*** Material provided Section Begins ***

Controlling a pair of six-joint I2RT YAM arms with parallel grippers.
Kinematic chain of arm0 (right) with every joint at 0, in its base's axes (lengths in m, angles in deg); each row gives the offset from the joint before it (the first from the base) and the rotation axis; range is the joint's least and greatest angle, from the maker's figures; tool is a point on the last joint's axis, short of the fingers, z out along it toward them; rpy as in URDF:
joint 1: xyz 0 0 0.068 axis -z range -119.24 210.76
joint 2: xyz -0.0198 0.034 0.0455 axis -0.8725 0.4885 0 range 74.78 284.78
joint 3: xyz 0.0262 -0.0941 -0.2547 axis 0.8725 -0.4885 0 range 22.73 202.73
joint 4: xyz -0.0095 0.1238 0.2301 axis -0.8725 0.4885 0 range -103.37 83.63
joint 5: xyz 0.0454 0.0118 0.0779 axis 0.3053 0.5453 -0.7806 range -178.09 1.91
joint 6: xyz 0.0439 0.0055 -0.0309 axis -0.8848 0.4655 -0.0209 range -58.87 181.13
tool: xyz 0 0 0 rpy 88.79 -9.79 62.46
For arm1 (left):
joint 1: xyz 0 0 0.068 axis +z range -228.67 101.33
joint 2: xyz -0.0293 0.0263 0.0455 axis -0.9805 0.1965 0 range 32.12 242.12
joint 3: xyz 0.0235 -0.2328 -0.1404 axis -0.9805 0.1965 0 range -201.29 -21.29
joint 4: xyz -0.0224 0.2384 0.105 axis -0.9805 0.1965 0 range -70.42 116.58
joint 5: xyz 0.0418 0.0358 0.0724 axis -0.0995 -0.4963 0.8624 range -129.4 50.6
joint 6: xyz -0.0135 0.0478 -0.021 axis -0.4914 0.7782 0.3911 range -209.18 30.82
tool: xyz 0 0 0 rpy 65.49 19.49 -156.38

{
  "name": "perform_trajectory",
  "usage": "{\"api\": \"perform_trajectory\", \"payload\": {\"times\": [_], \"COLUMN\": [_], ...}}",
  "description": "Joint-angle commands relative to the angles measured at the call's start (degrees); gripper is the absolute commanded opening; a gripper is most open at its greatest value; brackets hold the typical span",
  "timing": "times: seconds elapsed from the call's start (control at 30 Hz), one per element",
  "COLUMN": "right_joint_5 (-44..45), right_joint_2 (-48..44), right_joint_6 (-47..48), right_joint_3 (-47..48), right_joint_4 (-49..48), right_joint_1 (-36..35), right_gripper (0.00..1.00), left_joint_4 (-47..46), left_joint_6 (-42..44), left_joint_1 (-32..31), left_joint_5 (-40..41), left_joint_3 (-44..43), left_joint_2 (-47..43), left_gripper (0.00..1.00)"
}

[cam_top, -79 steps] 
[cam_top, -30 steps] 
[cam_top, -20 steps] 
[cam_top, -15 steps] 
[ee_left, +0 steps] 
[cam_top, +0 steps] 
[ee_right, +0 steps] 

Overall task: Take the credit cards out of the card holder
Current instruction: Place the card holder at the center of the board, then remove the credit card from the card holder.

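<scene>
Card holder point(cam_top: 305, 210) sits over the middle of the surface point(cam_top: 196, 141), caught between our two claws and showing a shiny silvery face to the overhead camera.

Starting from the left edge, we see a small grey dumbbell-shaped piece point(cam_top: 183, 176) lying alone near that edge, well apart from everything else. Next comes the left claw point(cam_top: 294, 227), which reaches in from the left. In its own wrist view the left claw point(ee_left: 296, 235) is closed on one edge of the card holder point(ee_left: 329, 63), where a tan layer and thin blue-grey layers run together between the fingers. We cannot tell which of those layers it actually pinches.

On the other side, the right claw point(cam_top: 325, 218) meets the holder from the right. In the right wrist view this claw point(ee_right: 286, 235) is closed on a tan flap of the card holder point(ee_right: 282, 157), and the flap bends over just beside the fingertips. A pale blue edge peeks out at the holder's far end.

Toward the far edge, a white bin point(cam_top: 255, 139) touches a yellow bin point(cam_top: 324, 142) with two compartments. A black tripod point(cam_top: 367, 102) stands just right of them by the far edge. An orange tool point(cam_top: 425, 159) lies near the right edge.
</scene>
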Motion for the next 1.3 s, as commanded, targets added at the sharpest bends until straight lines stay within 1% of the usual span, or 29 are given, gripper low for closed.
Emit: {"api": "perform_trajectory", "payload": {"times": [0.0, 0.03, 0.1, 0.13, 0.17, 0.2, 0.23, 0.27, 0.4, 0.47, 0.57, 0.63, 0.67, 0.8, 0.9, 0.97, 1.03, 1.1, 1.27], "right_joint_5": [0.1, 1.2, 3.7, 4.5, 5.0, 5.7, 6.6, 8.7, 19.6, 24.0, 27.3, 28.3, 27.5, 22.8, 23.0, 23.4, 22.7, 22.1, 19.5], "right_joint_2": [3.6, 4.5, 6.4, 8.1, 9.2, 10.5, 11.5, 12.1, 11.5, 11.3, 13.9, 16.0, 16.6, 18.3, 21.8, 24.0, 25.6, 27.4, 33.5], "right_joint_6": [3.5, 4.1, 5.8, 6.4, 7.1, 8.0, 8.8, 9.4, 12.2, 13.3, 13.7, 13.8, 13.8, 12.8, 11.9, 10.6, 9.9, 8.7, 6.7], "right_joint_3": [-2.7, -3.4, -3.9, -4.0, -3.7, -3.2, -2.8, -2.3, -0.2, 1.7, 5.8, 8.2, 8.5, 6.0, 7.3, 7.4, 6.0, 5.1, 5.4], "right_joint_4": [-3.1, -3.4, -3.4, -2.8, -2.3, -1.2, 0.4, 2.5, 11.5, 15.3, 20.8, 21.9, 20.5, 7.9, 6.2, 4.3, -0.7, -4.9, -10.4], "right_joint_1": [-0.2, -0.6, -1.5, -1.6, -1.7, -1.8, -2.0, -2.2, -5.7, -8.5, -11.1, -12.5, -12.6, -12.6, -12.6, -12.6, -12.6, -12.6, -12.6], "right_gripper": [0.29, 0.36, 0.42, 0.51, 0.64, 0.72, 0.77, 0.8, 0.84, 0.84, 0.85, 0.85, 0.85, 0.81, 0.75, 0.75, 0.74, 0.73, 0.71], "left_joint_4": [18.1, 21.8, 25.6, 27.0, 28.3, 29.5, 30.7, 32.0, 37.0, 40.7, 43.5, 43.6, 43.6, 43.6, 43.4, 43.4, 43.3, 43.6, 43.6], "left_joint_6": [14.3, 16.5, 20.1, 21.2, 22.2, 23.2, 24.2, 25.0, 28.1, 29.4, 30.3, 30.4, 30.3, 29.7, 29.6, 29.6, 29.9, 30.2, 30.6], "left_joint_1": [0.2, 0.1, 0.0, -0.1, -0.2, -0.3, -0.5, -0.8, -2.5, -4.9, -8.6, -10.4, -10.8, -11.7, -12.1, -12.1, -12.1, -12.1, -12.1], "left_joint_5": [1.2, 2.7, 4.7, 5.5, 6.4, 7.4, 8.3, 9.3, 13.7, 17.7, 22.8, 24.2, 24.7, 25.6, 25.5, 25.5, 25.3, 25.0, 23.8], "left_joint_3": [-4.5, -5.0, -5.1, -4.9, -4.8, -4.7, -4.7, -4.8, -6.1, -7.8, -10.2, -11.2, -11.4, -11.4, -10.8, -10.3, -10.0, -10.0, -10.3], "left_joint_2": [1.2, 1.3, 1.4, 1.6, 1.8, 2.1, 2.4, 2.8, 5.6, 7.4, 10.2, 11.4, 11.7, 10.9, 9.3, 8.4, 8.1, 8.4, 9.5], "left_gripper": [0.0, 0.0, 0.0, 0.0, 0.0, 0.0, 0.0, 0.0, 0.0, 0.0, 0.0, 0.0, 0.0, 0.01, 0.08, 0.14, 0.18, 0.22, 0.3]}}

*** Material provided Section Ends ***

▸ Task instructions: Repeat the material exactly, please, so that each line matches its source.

▸ Task result:
Controlling a pair of six-joint I2RT YAM arms with parallel grippers.
Kinematic chain of arm0 (right) with every joint at 0, in its base's axes (lengths in m, angles in deg); each row gives the offset from the joint before it (the first from the base) and the rotation axis; range is the joint's least and greatest angle, from the maker's figures; tool is a point on the last joint's axis, short of the fingers, z out along it toward them; rpy as in URDF:
joint 1: xyz 0 0 0.068 axis -z range -119.24 210.76
joint 2: xyz -0.0198 0.034 0.0455 axis -0.8725 0.4885 0 range 74.78 284.78
joint 3: xyz 0.0262 -0.0941 -0.2547 axis 0.8725 -0.4885 0 range 22.73 202.73
joint 4: xyz -0.0095 0.1238 0.2301 axis -0.8725 0.4885 0 range -103.37 83.63
joint 5: xyz 0.0454 0.0118 0.0779 axis 0.3053 0.5453 -0.7806 range -178.09 1.91
joint 6: xyz 0.0439 0.0055 -0.0309 axis -0.8848 0.4655 -0.0209 range -58.87 181.13
tool: xyz 0 0 0 rpy 88.79 -9.79 62.46
For arm1 (left):
joint 1: xyz 0 0 0.068 axis +z range -228.67 101.33
joint 2: xyz -0.0293 0.0263 0.0455 axis -0.9805 0.1965 0 range 32.12 242.12
joint 3: xyz 0.0235 -0.2328 -0.1404 axis -0.9805 0.1965 0 range -201.29 -21.29
joint 4: xyz -0.0224 0.2384 0.105 axis -0.9805 0.1965 0 range -70.42 116.58
joint 5: xyz 0.0418 0.0358 0.0724 axis -0.0995 -0.4963 0.8624 range -129.4 50.6
joint 6: xyz -0.0135 0.0478 -0.021 axis -0.4914 0.7782 0.3911 range -209.18 30.82
tool: xyz 0 0 0 rpy 65.49 19.49 -156.38

{
  "name": "perform_trajectory",
  "usage": "{\"api\": \"perform_trajectory\", \"payload\": {\"times\": [_], \"COLUMN\": [_], ...}}",
  "description": "Joint-angle commands relative to the angles measured at the call's start (degrees); gripper is the absolute commanded opening; a gripper is most open at its greatest value; brackets hold the typical span",
  "timing": "times: seconds elapsed from the call's start (control at 30 Hz), one per element",
  "COLUMN": "right_joint_5 (-44..45), right_joint_2 (-48..44), right_joint_6 (-47..48), right_joint_3 (-47..48), right_joint_4 (-49..48), right_joint_1 (-36..35), right_gripper (0.00..1.00), left_joint_4 (-47..46), left_joint_6 (-42..44), left_joint_1 (-32..31), left_joint_5 (-40..41), left_joint_3 (-44..43), left_joint_2 (-47..43), left_gripper (0.00..1.00)"
}

[cam_top, -79 steps] 
[cam_top, -30 steps] 
[cam_top, -20 steps] 
[cam_top, -15 steps] 
[ee_left, +0 steps] 
[cam_top, +0 steps] 
[ee_right, +0 steps] 

Overall task: Take the credit cards out of the card holder
Current instruction: Place the card holder at the center of the board, then remove the credit card from the card holder.

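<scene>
Card holder point(cam_top: 305, 210) sits over the middle of the surface point(cam_top: 196, 141), caught between our two claws and showing a shiny silvery face to the overhead camera.

Starting from the left edge, we see a small grey dumbbell-shaped piece point(cam_top: 183, 176) lying alone near that edge, well apart from everything else. Next comes the left claw point(cam_top: 294, 227), which reaches in from the left. In its own wrist view the left claw point(ee_left: 296, 235) is closed on one edge of the card holder point(ee_left: 329, 63), where a tan layer and thin blue-grey layers run together between the fingers. We cannot tell which of those layers it actually pinches.

On the other side, the right claw point(cam_top: 325, 218) meets the holder from the right. In the right wrist view this claw point(ee_right: 286, 235) is closed on a tan flap of the card holder point(ee_right: 282, 157), and the flap bends over just beside the fingertips. A pale blue edge peeks out at the holder's far end.

Toward the far edge, a white bin point(cam_top: 255, 139) touches a yellow bin point(cam_top: 324, 142) with two compartments. A black tripod point(cam_top: 367, 102) stands just right of them by the far edge. An orange tool point(cam_top: 425, 159) lies near the right edge.
</scene>
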Motion for the next 1.3 s, as commanded, targets added at the sharpest bends until straight lines stay within 1% of the usual span, or 29 are given, gripper low for closed.
Emit: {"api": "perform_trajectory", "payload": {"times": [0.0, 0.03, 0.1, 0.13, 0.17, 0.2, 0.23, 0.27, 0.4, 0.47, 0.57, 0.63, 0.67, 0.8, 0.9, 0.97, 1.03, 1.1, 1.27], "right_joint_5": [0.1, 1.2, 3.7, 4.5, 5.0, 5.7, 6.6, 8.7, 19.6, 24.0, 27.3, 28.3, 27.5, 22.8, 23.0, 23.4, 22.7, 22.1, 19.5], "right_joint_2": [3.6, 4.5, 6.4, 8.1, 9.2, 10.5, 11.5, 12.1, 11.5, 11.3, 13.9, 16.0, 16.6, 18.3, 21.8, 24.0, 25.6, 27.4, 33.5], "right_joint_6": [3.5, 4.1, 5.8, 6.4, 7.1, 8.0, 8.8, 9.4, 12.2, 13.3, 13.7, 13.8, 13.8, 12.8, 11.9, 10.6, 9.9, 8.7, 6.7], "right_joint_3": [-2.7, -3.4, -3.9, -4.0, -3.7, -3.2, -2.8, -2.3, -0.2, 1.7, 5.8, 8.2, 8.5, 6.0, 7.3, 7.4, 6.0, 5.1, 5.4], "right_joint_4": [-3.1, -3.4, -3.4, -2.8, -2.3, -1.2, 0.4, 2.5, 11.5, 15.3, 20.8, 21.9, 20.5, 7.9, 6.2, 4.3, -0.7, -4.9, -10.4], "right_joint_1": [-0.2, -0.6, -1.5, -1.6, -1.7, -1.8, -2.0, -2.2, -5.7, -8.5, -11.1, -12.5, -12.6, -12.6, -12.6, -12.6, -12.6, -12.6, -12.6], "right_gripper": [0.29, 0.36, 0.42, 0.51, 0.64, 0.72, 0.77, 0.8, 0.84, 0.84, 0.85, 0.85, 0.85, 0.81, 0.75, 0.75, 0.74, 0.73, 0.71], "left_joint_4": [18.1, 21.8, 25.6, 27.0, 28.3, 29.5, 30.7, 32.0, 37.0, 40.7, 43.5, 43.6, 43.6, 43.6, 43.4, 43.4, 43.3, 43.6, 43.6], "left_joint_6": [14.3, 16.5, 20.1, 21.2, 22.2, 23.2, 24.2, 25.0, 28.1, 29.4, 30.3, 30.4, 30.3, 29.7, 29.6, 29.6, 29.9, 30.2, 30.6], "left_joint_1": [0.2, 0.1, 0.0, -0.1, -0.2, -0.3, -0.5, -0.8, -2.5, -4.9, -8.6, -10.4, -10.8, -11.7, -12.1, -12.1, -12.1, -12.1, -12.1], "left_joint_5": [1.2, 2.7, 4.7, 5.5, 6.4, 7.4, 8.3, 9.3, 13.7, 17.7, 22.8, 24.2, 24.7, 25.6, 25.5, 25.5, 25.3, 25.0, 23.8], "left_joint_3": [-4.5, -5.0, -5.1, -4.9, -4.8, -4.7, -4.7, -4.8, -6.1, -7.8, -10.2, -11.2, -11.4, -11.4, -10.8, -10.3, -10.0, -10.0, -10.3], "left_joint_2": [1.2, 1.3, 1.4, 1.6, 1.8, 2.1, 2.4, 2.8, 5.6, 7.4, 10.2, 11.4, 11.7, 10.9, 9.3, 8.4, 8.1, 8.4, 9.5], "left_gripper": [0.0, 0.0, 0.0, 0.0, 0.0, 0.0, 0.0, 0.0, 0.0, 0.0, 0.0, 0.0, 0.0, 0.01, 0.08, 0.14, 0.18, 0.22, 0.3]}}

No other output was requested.